Justiça decreta prisão preventiva de suspeitos de falsificar agrotóxicos
Foto: César Tadeu / EPTV
Foram 22 presos durante a Operação Lavoura Limpa, que ocorreu nas regiões de Franca (SP), Ribeirão Preto (SP) e Araxá (MG). Destes suspeitos de falsificar agrotóxicos, 20 devem permanecer na cadeia até o julgamento, depois que a Justiça acatou o pedido de prisão preventiva feito pelo Ministério Público. Outros sete suspeitos foragidos também devem cumprir a decisão.
A quadrilha atuava em oito estados brasileiros, e dois dos que cumpriam prisão temporária colaboraram com as investigações e devem responder aos crimes em liberdade. A dupla deixa a cadeia em Batatais (SP) neste domingo (14).

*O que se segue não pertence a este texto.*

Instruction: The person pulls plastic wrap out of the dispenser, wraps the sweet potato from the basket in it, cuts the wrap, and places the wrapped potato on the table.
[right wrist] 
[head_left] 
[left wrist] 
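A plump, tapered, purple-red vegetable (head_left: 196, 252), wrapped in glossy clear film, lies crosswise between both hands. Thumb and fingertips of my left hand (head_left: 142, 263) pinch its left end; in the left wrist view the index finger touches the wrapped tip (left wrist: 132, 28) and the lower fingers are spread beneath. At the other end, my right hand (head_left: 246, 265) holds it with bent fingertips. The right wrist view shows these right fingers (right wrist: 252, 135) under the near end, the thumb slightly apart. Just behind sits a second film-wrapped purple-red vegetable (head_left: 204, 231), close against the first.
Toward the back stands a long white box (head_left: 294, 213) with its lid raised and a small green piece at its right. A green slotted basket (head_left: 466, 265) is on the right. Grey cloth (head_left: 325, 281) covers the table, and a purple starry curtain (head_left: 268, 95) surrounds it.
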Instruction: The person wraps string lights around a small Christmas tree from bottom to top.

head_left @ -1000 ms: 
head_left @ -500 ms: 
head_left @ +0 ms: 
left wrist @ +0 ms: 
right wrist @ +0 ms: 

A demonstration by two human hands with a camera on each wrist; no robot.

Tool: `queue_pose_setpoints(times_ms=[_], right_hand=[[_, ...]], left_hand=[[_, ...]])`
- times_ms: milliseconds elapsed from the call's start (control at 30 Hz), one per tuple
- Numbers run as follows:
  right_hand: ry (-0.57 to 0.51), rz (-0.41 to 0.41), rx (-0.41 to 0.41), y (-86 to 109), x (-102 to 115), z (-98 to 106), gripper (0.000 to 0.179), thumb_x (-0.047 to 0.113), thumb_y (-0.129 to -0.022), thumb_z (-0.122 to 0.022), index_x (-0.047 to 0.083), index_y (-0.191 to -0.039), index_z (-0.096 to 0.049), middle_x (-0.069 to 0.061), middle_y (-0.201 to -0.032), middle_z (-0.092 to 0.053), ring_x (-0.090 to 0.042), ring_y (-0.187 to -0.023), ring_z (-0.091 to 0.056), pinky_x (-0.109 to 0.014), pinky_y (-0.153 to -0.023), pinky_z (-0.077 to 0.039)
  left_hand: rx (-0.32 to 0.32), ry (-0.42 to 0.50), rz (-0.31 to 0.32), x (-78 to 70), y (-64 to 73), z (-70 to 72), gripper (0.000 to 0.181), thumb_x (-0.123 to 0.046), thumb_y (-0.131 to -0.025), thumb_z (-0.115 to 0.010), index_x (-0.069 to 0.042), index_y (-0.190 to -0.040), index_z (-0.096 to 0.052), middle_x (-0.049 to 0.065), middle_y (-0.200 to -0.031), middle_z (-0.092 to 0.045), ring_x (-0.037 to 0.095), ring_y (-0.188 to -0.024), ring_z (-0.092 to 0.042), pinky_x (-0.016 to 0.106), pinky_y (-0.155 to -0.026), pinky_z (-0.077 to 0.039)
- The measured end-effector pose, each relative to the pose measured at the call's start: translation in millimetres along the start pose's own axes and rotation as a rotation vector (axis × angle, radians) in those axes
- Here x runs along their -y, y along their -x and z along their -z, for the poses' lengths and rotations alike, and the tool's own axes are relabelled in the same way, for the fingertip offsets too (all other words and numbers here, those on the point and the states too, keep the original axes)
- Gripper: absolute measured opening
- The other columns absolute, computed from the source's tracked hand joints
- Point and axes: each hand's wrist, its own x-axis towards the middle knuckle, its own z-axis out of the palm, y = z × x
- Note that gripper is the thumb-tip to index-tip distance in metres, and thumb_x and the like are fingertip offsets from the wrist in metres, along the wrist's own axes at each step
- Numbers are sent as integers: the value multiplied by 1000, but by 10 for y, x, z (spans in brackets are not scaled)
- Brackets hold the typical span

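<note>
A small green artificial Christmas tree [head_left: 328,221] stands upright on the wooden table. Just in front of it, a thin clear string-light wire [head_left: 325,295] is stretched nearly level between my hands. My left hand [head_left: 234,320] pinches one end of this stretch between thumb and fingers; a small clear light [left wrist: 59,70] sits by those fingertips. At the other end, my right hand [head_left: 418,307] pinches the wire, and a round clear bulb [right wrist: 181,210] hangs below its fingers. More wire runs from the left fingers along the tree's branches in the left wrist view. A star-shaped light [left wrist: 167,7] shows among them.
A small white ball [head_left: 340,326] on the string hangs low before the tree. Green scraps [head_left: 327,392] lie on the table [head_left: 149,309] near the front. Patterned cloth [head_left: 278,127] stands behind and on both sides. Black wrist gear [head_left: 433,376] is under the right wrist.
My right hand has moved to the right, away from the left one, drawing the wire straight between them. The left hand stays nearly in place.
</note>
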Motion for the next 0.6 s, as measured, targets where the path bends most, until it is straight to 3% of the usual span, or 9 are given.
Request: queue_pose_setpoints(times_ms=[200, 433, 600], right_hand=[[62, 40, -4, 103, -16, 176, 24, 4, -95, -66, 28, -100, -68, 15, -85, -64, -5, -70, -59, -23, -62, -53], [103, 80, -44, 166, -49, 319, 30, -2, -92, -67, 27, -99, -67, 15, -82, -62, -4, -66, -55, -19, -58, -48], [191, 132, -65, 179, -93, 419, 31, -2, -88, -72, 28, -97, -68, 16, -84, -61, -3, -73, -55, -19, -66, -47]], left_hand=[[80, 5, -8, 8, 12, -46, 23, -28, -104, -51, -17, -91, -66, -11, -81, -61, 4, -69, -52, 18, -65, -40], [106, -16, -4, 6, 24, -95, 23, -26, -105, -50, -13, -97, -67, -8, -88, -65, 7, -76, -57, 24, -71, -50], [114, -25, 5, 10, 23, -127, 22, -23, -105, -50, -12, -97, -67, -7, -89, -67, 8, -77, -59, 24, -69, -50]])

A identidade dos suspeitos não foi divulgada e, segundo o G1, o pedido de prisão preventiva foi feito pelo Grupo de Atuação Especial de Repressão ao Crime Organizado (Gaeco), após interrogatórios realizados durante a semana. Todos responderão por organização criminosa, falsificação e adulteração de agrotóxico, falsificação de documento, crime contra a relação de consumo e lavagem de dinheiro.
O grupo foi desarticulado na última sexta (12) pelo Gaeco e cinco armas, munições e mais de 60 veículos, entre carretas, caminhonetes, motos e uma lancha, foram apreendidos.